> **Exercise details**
Go through the listing below and show each line that has the word "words".

┏━━

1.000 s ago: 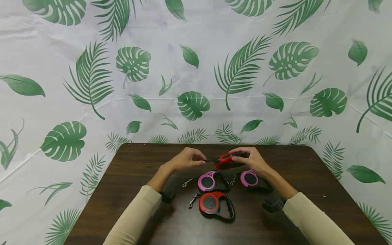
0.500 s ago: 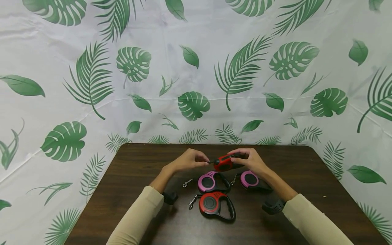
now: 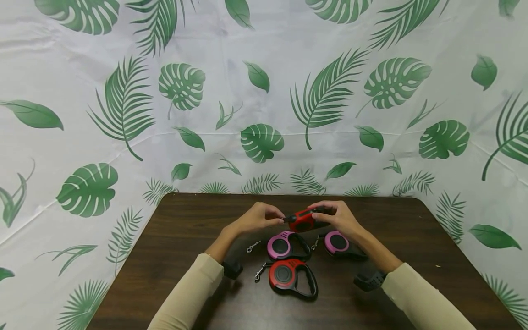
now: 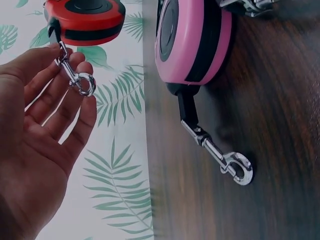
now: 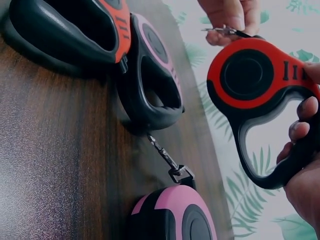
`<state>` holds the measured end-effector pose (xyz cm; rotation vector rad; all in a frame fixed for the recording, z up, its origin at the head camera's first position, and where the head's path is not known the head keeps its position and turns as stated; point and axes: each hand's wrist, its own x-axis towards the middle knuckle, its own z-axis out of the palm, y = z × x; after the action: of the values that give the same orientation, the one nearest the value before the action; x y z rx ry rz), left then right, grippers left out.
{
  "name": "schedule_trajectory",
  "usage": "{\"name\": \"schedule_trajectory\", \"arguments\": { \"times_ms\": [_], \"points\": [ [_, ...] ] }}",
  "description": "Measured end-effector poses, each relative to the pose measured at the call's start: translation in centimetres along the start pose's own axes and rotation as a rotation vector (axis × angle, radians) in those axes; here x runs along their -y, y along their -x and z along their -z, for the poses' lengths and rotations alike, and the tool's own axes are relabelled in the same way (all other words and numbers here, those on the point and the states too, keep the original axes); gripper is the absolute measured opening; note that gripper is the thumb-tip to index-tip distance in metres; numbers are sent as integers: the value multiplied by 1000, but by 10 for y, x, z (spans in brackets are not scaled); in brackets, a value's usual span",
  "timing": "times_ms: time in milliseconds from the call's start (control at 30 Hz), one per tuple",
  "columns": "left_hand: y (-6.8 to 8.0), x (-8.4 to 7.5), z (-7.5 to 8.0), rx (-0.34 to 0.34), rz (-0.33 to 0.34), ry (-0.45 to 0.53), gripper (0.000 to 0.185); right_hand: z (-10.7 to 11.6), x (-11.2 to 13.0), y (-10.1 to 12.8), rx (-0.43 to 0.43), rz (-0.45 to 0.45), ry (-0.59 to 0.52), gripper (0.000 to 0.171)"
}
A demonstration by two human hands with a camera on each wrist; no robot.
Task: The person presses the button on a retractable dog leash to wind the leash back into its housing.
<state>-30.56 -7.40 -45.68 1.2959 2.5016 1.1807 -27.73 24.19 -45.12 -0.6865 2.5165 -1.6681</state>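
Observation:
A red and black retractable dog leash is held up over the far half of the table. My right hand grips it, and the right wrist view shows fingers curled through the black handle. My left hand is at the leash's strap end. In the left wrist view its thumb and index finger pinch the short black strap by the metal snap hook, which hangs in front of the other fingers. Below lie a pink leash, another red leash and a second pink leash, partly under my right forearm.
The dark wooden table reaches back to a white leaf-print backdrop. Snap hooks on the lying leashes point left, such as the one by the near red leash. A camera sits on each wrist.
My left hand has moved slightly right, closer to the held leash's body, and the strap between them has shortened. My right hand stays nearly in place. The lying leashes have not moved.

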Motion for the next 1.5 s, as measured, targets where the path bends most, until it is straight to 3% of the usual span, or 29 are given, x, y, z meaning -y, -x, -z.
{"name": "schedule_trajectory", "arguments": {
  "times_ms": [200, 367, 533, 667, 767, 900, 1200, 1333, 1500],
  "points": [
    [1, -5, -7, -50, -32, 17, 19, -1, -1, 2, -2, 7, -33, 30],
    [-1, -12, -13, -34, -3, 41, 28, 0, -5, 4, 2, -5, -91, 31],
    [-1, -19, -19, -9, 33, 15, 35, 3, -6, 9, -2, -17, -87, 29],
    [0, -26, -26, -25, 36, -31, 38, 7, -3, 14, -6, -27, -87, 28],
    [0, -35, -31, -48, 32, -64, 39, 11, -1, 20, 14, -41, -147, 30],
    [-1, -46, -42, -58, 31, -78, 39, 18, 2, 31, 53, -71, -194, 31],
    [-5, -73, -66, -55, 45, -29, 35, 31, 4, 57, 80, -122, -179, 28],
    [-6, -79, -79, -46, 68, -8, 34, 37, 1, 69, 109, -151, -203, 29],
    [-8, -84, -97, -8, 72, -52, 37, 42, -4, 88, 135, -190, -202, 28]
  ]
}}
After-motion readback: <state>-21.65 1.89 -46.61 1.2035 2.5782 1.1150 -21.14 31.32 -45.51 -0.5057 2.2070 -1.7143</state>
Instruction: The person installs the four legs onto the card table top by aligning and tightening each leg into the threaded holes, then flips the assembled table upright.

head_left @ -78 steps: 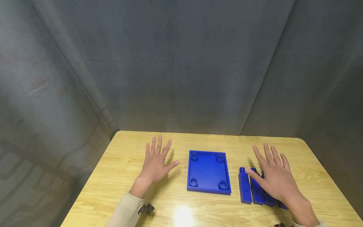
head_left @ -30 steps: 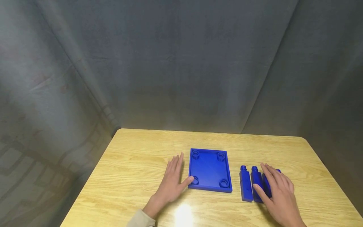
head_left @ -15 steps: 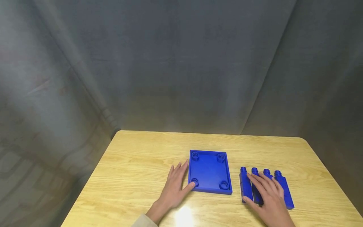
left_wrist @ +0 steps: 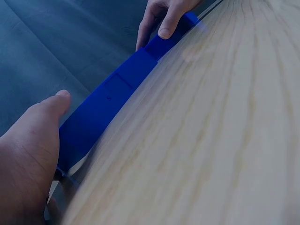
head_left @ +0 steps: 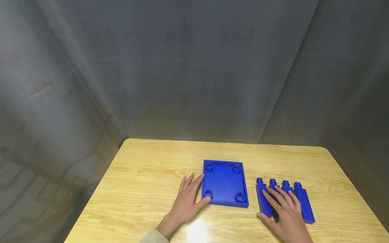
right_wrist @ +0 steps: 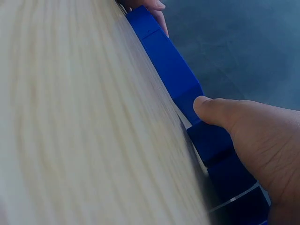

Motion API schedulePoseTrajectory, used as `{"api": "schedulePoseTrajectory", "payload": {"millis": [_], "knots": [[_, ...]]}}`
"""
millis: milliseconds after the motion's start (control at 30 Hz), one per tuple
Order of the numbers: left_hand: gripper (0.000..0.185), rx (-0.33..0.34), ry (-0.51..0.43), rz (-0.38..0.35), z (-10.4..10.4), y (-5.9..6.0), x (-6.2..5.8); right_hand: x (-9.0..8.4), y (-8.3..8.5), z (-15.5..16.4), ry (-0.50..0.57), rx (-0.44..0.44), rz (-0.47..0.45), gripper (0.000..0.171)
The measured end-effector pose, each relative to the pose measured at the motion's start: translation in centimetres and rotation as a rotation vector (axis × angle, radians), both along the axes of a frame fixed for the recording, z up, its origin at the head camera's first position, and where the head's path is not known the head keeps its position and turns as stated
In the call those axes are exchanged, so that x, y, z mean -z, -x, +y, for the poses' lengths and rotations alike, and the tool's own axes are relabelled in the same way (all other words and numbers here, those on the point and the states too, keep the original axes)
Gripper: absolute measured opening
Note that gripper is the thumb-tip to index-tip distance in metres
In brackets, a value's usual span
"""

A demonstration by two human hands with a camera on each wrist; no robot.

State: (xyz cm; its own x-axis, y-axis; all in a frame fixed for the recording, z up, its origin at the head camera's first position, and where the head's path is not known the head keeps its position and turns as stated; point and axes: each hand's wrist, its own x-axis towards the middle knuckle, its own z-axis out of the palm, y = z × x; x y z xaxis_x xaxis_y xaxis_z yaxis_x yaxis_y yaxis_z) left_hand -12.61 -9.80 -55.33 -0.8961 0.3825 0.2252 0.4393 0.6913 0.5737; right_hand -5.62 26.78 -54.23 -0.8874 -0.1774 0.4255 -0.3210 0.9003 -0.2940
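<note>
Blocks (head_left: 305, 206) lie on the table (head_left: 146, 175) to the right of the tray (head_left: 225, 182), well apart from it, their threaded necks (head_left: 297, 185) pointing away from you. Their long axes run from your side toward the far edge, the neck ends leaning a little left. The tray is square and lies flat, hollow side up.

Your left hand (head_left: 186, 202) has thumb and fingers spread apart at the tray's near left corner: the forefinger meets the left rim and the thumb tip reaches the corner. Your right hand (head_left: 287, 214) lies over the blocks with its fingers fanned apart, thumb tip by the near end of the leftmost block and forefinger along its upper part; you can't tell from these views whether they pinch it.

Count 4 blocks, set side by side, each with 1 neck. You have 1 tray, with 4 rings (head_left: 236, 168), 1 in each corner. Behind the table hangs a grey curtain (head_left: 194, 67).
</note>
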Motion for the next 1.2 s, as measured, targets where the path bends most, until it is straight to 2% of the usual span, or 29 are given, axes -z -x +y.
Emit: {"api": "schedulePoseTrajectory", "payload": {"millis": [433,800,1033,1200], "knots": [[0.090,-0.013,0.026,-0.022,-0.05,-0.18,0.13,-0.01,-0.15,-0.65,-0.013,0.050,-0.002,0.078],[0.093,-0.012,0.037,-0.023,0.03,-0.16,0.22,0.37,0.03,-0.36,0.014,0.026,0.109,0.070],[0.093,-0.008,0.029,-0.026,0.03,-0.13,0.09,0.23,-0.14,-0.71,0.080,0.049,0.124,0.065],[0.093,-0.009,0.035,-0.027,0.04,-0.07,0.11,0.27,-0.13,-0.80,0.155,0.036,0.184,0.060]]}}
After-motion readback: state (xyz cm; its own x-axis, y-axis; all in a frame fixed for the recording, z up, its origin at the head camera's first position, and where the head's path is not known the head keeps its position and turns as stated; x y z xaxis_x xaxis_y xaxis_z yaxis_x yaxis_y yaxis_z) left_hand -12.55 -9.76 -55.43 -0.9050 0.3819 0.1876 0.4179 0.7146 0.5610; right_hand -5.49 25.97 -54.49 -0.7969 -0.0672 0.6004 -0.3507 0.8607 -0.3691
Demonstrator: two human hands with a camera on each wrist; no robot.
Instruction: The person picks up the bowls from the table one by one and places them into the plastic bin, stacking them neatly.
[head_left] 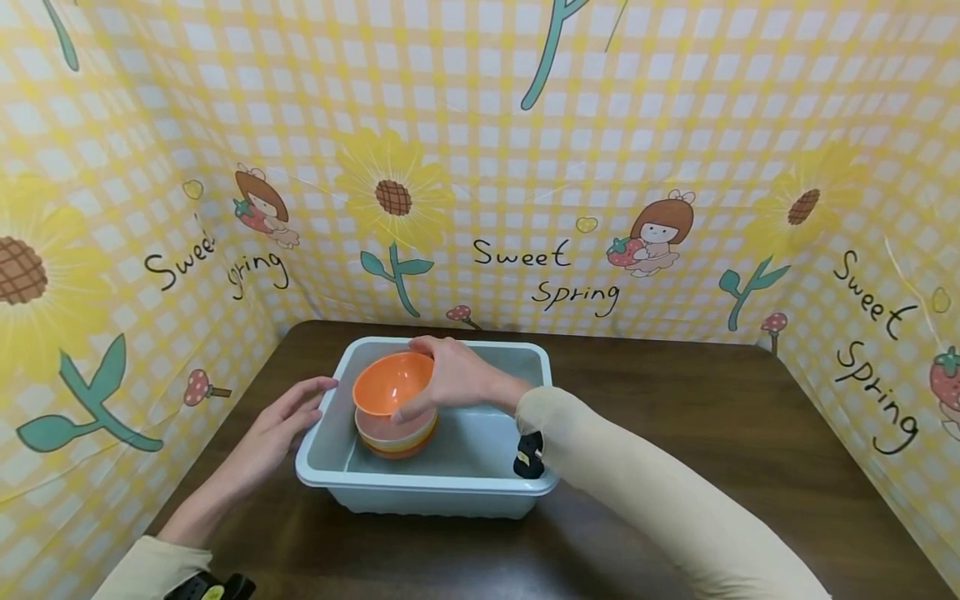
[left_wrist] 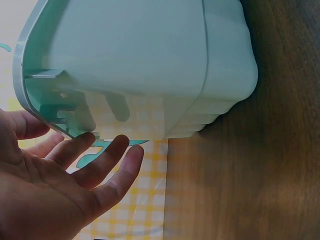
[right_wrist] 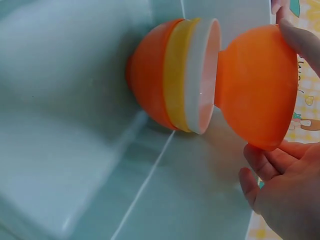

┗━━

> **Result for this exercise**
  "description": "Measured end-effector poses, each relative to the pose measured at the call's start: translation in centimetres along the start pose's own axes and rotation as a rotation vector (axis × angle, radians) in those axes; here x runs along their -y, y along their -x and z along their -z, for the poses' lengths and rotations alike, and the tool's own axes are relabelled in the same way (all other words and numbers here, those on the point and the states too, keep the original axes); gripper is the absolute measured opening; note that gripper is the thumb-tip to index-tip distance in metres; numbers are sent as integers: the value multiplied by 1000, but by 10 for y, x, z (spans in brackets are not scaled); in brackets, a value's usual span",
In the call those axes are exchanged, so that x, y, z mean -z, -x, +y, for the poses' lengths and rotations alike, and the tool's own axes are relabelled in the same way (all other words and numbers here, those on the point and the states too, keep the original axes)

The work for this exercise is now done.